*Directions*
Everything from the line containing "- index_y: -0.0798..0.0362" through the line containing "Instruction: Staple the" should be repeated exactly, and nothing else from the data.

*Data block*
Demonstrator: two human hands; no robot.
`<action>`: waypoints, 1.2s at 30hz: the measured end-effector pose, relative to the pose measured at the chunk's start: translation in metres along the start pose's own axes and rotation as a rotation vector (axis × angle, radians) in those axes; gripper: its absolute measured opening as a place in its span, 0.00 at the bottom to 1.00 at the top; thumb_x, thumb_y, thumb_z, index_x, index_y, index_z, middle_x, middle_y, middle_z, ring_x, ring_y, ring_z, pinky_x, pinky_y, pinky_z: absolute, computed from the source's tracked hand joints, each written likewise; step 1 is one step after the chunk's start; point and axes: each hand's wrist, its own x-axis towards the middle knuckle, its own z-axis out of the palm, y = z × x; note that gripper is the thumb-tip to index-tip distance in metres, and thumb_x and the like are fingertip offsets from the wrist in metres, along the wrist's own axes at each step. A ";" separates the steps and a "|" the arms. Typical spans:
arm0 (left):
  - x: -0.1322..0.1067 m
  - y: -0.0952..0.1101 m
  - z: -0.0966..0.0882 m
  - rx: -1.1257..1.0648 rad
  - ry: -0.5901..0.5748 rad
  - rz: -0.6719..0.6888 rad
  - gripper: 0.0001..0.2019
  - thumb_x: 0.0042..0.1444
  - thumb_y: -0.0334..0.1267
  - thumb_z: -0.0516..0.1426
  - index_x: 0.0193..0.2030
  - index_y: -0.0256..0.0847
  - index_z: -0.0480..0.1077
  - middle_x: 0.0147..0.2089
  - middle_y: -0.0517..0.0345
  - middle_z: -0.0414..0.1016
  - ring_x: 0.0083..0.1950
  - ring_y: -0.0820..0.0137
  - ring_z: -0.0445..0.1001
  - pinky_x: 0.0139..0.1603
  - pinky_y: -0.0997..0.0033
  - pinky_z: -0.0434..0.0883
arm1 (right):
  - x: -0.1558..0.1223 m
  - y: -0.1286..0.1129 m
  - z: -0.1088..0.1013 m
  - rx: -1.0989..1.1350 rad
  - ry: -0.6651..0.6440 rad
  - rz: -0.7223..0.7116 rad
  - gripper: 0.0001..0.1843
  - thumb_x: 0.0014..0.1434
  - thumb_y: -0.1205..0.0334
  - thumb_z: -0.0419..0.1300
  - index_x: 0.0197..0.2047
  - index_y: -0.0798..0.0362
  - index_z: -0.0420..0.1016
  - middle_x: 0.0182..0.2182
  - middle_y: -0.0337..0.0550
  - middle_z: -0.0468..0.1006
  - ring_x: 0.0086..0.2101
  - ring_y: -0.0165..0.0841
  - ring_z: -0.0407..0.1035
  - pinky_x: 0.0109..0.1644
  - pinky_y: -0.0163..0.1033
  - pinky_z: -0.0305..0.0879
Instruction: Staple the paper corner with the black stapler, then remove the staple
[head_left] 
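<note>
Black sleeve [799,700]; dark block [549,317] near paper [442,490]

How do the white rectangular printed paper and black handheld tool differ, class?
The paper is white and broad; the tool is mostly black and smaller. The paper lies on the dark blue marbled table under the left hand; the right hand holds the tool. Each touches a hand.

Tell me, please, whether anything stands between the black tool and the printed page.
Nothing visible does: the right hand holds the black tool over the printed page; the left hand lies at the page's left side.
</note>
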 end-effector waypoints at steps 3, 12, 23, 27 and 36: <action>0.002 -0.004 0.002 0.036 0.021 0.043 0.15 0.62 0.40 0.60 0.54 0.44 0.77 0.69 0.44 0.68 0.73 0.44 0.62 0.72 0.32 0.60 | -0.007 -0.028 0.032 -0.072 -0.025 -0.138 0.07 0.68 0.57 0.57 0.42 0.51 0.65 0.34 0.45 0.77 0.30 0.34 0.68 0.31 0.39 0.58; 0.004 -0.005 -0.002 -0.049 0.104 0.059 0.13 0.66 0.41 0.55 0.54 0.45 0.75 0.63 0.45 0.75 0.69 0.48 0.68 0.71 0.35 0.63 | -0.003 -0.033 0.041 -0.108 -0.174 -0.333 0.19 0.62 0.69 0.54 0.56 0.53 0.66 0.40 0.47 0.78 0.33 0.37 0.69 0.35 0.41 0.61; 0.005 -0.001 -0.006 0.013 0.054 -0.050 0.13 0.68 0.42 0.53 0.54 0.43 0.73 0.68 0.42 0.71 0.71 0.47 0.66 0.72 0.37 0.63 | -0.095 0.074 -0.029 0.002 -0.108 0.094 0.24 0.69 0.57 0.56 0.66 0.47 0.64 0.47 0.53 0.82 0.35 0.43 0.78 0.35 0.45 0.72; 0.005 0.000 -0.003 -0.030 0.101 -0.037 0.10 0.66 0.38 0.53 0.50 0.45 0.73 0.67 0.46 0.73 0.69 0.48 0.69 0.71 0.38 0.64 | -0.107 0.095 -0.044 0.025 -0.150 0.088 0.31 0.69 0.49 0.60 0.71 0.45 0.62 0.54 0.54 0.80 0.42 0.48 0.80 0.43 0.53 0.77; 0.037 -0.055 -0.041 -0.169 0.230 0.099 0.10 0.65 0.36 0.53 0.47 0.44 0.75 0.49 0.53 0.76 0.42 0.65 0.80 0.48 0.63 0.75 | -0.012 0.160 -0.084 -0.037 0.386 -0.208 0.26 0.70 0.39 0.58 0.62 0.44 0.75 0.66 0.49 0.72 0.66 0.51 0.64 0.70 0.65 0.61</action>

*Output below*
  - index_y: -0.0798..0.0362
  - index_z: -0.0420..0.1016
  - middle_x: 0.0182..0.2182
  - middle_y: -0.0337..0.0550
  - middle_z: -0.0468..0.1006
  - ring_x: 0.0086..0.2101
  - ring_y: -0.0165..0.0841
  - ring_z: -0.0407..0.1035
  - pinky_x: 0.0109..0.1644
  - pinky_y: -0.0163..0.1033
  - pinky_z: -0.0305..0.0879
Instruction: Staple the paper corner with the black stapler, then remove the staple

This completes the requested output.